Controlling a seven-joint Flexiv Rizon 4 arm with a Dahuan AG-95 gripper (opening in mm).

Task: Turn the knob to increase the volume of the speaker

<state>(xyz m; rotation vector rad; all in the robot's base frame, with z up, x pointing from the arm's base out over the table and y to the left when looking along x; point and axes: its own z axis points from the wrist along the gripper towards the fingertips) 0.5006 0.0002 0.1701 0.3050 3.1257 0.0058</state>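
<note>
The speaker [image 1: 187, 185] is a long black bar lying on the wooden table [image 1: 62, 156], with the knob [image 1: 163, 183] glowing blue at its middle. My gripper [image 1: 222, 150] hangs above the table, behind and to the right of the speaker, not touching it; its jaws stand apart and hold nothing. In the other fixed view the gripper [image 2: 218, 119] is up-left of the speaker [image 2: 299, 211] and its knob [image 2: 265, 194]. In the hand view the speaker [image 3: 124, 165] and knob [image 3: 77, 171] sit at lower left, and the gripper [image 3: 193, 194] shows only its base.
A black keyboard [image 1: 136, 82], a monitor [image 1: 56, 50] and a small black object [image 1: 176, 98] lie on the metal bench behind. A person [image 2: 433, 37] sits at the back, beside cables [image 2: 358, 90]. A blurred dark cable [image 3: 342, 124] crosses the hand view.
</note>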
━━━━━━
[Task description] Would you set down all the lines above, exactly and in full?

[Response to the task]
Controlling a seven-joint Flexiv Rizon 4 arm with a Dahuan AG-95 gripper (opening in mm).

Task: Turn the knob to increase the volume of the speaker

<state>(xyz m; rotation vector rad; all in the robot's base frame, with z up, x pointing from the arm's base out over the table and y to the left when looking along x; point and axes: its own z axis points from the wrist along the gripper towards the fingertips) 0.5006 0.0002 0.1701 0.3050 3.1257 0.0058</state>
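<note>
The speaker [image 1: 187, 185] is a long black bar lying on the wooden table [image 1: 62, 156], with the knob [image 1: 163, 183] glowing blue at its middle. My gripper [image 1: 222, 150] hangs above the table, behind and to the right of the speaker, not touching it; its jaws stand apart and hold nothing. In the other fixed view the gripper [image 2: 218, 119] is up-left of the speaker [image 2: 299, 211] and its knob [image 2: 265, 194]. In the hand view the speaker [image 3: 124, 165] and knob [image 3: 77, 171] sit at lower left, and the gripper [image 3: 193, 194] shows only its base.
A black keyboard [image 1: 136, 82], a monitor [image 1: 56, 50] and a small black object [image 1: 176, 98] lie on the metal bench behind. A person [image 2: 433, 37] sits at the back, beside cables [image 2: 358, 90]. A blurred dark cable [image 3: 342, 124] crosses the hand view.
</note>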

What is written here forms the complete answer.